James McBain of McBain 22nd hereditary Chief of the Ancient Clan MacBean
James McBain of McBain Matriculated arms 15th February 1979 by Lord Lyon King of Arms as the 22nd Hereditary Chief of the Ancient Celtic Clan McBain (MacBean).
James followed his father Hughston McBain of McBain, 21st Chief from 1959 until his death in 1978. Hughston purchased land and had built the McBain Memorial Park 7 miles southwest of Inverness Scotland. This area is the duthis (homeland) of the Clan McBain (MacBean, Bean, Bain, Vean and all spellings. It is in a remote location near the village of Dores and the Dores Inn proprietor maintains a guest book for those who wish to leave comments. The Memorial includes a cairn at the top with a brief history of the Clan. There are footpaths around and through the memorial and a recently rebuilt gate at the entryway emblazoned with the Catt symbols of the Clan.

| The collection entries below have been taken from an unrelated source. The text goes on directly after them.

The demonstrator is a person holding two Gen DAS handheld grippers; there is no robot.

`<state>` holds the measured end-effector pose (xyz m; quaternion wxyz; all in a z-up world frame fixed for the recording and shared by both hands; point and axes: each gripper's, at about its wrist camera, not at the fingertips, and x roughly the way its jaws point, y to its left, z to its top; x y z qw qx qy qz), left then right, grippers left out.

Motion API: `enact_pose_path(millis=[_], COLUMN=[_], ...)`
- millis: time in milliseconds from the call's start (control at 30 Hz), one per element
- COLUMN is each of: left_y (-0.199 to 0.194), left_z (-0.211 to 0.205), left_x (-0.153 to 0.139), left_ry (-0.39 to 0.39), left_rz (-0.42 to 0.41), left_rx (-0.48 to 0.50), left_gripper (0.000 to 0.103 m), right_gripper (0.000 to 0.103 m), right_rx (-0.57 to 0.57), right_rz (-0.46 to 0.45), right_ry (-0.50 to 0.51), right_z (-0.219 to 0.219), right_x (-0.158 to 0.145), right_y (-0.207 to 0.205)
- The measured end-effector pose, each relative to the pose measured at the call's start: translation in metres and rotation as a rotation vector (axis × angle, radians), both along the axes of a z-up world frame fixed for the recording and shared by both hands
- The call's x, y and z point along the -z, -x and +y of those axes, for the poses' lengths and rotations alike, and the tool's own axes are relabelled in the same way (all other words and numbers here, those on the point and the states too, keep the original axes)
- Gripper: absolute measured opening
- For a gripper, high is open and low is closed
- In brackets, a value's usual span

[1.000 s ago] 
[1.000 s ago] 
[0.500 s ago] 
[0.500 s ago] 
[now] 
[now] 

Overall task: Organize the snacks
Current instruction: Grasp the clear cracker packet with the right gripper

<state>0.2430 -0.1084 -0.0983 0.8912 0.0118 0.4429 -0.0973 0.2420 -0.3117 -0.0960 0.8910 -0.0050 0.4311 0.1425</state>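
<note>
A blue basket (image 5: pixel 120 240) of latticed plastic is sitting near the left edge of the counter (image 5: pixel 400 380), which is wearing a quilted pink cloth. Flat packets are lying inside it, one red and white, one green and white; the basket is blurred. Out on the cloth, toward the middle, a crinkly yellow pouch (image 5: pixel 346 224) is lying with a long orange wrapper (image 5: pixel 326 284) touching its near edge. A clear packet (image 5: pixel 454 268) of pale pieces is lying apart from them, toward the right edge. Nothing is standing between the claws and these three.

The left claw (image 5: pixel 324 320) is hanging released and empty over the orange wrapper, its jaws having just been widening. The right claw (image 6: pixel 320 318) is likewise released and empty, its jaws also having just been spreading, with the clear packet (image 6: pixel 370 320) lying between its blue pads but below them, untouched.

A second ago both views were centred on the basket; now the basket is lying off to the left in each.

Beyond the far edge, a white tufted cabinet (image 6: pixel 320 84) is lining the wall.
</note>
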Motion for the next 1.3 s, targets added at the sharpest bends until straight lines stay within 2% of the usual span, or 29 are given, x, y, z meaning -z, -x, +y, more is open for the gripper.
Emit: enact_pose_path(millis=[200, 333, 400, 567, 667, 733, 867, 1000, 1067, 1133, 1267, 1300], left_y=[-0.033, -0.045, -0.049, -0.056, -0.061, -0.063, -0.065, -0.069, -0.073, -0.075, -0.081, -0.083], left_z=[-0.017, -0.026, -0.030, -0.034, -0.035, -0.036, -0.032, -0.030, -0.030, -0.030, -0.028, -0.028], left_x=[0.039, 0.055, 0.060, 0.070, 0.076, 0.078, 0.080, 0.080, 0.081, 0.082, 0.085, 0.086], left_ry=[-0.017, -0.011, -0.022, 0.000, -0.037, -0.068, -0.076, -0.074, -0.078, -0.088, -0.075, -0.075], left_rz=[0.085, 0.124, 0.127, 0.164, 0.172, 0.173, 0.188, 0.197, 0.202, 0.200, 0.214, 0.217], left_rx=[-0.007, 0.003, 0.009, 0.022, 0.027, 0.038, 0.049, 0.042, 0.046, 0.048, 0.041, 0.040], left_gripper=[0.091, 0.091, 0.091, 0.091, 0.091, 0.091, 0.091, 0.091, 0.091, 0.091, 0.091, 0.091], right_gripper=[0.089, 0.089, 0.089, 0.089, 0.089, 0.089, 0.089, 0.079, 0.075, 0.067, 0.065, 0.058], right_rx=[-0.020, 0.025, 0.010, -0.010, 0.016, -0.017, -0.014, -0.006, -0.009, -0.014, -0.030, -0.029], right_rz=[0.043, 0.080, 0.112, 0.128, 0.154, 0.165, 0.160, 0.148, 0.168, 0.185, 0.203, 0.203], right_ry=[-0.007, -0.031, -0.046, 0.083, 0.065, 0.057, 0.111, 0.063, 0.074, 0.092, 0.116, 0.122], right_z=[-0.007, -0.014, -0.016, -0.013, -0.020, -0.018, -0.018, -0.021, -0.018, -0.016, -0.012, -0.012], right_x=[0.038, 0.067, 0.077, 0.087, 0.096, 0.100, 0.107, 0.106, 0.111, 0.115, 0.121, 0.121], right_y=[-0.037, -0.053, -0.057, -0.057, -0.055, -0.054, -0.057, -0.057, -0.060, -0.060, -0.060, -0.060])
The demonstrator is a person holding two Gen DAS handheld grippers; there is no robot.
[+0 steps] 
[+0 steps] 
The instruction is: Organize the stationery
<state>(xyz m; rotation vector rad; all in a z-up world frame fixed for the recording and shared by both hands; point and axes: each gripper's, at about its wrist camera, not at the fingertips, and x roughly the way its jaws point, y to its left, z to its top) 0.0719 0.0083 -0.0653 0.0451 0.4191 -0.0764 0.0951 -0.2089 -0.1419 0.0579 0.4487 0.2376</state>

The McBain has three children, Christina, Jacquelyn, and Richard. Richard is designated as Richard McBain of McBain younger–the Tanist. McBain was born in Evanston Illinois to Hughston and Margaret on July 13, 1928. Hughston was the first in the family line to be born in the USA.
Presently the McBain is active as Vice President of Clan Chattan (Scotland), member of the Royal Scottish Dance Society (Edinburgh), speaker at Scottish events throughout the US and Canada. Retired as owner of Scot Photo Shop Tucson. He has visited over 50 Scottish games and events as a representative of the Standing Council of Scottish Chiefs (Edinburgh). The McBain published the book The Clan McBain (MacBean) A History of an Ancient Family in 2005.
Hughston McBain of McBain 22nd hereditary Chief of the Ancient Clan MacBean
Hughston Maynard McBain was born on 9 February 1902. He was the son of William Frederick McBain and Anne Kathleen Hughston. He married Margaret Keith, daughter of Carl Keith in 1927. He died on 19 May 1977 at age 75.
He was CEO of Marshall Field & Company at Chicago, Illinois, U.S.A.. He was Director of the First National Bank of Chicago.
He held the position of 21st Chief of the Clan McBain in 1958, through the resignation in his favour by his third cousin Stewart McBain of McBain. He was recognised by the Lord Lyon King of Arms, and matriculated his arms at the Lyons Office on 8 March 1960.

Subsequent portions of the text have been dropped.